- Your goal -
For every line in the material, set down an identical one.

- Supplied data -
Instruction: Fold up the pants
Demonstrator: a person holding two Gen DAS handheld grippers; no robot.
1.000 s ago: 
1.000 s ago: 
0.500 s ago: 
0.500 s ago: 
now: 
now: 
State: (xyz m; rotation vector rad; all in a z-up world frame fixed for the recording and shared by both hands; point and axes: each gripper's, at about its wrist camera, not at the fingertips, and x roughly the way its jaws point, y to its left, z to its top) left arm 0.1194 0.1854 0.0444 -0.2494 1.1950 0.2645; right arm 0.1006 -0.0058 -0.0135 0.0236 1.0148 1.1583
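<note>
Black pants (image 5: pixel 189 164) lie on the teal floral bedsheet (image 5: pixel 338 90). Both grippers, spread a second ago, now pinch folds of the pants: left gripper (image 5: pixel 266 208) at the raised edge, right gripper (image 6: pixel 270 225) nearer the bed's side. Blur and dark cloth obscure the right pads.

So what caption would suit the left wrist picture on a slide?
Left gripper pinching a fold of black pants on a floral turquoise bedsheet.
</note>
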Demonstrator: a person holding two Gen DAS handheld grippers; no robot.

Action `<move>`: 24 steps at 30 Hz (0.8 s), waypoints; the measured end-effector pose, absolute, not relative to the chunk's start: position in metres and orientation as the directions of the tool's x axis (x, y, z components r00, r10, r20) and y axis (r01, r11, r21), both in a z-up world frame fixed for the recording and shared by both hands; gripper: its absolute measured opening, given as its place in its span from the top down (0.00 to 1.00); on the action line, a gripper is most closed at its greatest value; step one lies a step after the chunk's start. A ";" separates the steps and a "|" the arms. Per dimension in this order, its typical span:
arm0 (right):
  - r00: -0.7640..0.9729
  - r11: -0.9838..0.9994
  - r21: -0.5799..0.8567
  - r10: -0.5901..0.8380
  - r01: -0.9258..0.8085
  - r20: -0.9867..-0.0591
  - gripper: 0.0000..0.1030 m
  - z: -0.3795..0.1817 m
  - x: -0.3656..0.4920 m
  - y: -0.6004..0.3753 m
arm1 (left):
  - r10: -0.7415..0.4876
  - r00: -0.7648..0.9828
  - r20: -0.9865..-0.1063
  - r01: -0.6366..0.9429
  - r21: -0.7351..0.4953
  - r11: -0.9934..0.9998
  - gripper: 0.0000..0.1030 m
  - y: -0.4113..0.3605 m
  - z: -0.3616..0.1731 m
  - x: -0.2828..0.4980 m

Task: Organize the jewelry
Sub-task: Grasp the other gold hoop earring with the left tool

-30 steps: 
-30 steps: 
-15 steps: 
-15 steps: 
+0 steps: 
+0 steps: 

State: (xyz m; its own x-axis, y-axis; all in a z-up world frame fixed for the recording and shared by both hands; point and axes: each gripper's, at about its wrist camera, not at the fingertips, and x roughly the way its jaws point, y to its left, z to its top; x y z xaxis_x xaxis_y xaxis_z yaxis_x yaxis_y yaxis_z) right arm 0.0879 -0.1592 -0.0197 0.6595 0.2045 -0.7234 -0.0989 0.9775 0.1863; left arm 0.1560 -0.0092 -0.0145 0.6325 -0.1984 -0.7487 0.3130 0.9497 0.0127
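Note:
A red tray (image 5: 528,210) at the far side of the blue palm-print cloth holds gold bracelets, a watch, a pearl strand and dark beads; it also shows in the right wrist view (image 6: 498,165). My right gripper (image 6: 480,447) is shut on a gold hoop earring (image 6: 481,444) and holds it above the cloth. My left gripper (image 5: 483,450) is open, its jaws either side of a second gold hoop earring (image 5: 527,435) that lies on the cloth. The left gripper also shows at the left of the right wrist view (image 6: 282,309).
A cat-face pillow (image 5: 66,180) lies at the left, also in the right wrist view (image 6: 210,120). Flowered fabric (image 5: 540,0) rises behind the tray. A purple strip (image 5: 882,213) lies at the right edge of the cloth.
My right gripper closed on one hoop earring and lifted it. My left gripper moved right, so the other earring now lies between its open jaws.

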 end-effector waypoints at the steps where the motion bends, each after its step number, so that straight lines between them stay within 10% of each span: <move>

- Answer section -
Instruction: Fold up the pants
Demonstrator: a person holding two Gen DAS handheld grippers; no robot.
1.000 s ago: 
1.000 s ago: 
0.500 s ago: 
0.500 s ago: 
now: 
now: 
State: (xyz m; rotation vector rad; all in a z-up world frame fixed for the recording and shared by both hands; point and axes: each gripper's, at about its wrist camera, not at the fingertips, and x roughly the way its jaws point, y to its left, z to its top) left arm 0.1194 0.1854 0.0444 -0.2494 1.1950 0.2645; right arm 0.1006 -0.0058 -0.0135 0.0236 1.0148 1.1583
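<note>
Black pants (image 5: pixel 189 164) lie on the teal floral bedsheet (image 5: pixel 338 90). Both grippers, spread a second ago, now pinch folds of the pants: left gripper (image 5: pixel 266 208) at the raised edge, right gripper (image 6: pixel 270 225) nearer the bed's side. Blur and dark cloth obscure the right pads.

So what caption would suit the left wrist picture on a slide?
Left gripper pinching a fold of black pants on a floral turquoise bedsheet.
</note>
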Demonstrator: a person holding two Gen DAS handheld grippers; no robot.

Action `<move>`: 24 steps at 30 Hz (0.8 s), waypoints; the measured end-effector pose, absolute, not relative to the chunk's start: position in metres and orientation as the directions of the tool's x axis (x, y, z components r00, r10, r20) and y axis (r01, r11, r21), both in a z-up world frame fixed for the recording and shared by both hands; gripper: its absolute measured opening, given as its place in its span from the top down (0.00 to 1.00); on the action line, a gripper is most closed at its greatest value; step one lies a step after the chunk's start. A ";" separates the steps and a "|" the arms. Per dimension in this order, its typical span:
arm0 (right):
  - r00: -0.7640..0.9729
  - r11: -0.9838..0.9994
  - r21: -0.5799..0.8567
  - r10: -0.5901..0.8380
  - r01: -0.9258..0.8085
  - r20: -0.9867..-0.0591
  - gripper: 0.0000..0.1030 m
  - z: -0.3795..0.1817 m
  - x: -0.3656..0.4920 m
  - y: -0.6004..0.3753 m
arm1 (left):
  - r10: -0.7415..0.4876
  - r00: -0.7648..0.9828
  - r20: -0.9865..-0.1063
  - r01: -0.6366..0.9429
  - r21: -0.7351..0.4953
  - r11: -0.9934..0.9998
  - gripper: 0.0000..0.1030 m
  - y: -0.4113..0.3605 m
  - z: -0.3616..0.1731 m
  - x: -0.2828..0.4980 m

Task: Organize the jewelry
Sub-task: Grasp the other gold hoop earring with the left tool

-30 steps: 
-30 steps: 
-15 steps: 
-15 steps: 
+0 steps: 
+0 steps: 

State: (xyz m; its own x-axis, y-axis; all in a z-up world frame fixed for the recording and shared by both hands; point and axes: each gripper's, at about its wrist camera, not at the fingertips, and x roughly the way its jaws point, y to its left, z to its top; x y z xaxis_x xaxis_y xaxis_z yaxis_x yaxis_y yaxis_z) right arm 0.0879 -0.1592 -0.0197 0.6595 0.2045 -0.7234 -0.0989 0.9775 0.1863; left arm 0.1560 -0.0092 -0.0145 0.6325 -0.1984 -0.7487 0.3130 0.9497 0.0127
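Note:
A red tray (image 5: 528,210) at the far side of the blue palm-print cloth holds gold bracelets, a watch, a pearl strand and dark beads; it also shows in the right wrist view (image 6: 498,165). My right gripper (image 6: 480,447) is shut on a gold hoop earring (image 6: 481,444) and holds it above the cloth. My left gripper (image 5: 483,450) is open, its jaws either side of a second gold hoop earring (image 5: 527,435) that lies on the cloth. The left gripper also shows at the left of the right wrist view (image 6: 282,309).
A cat-face pillow (image 5: 66,180) lies at the left, also in the right wrist view (image 6: 210,120). Flowered fabric (image 5: 540,0) rises behind the tray. A purple strip (image 5: 882,213) lies at the right edge of the cloth.
My right gripper closed on one hoop earring and lifted it. My left gripper moved right, so the other earring now lies between its open jaws.
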
 end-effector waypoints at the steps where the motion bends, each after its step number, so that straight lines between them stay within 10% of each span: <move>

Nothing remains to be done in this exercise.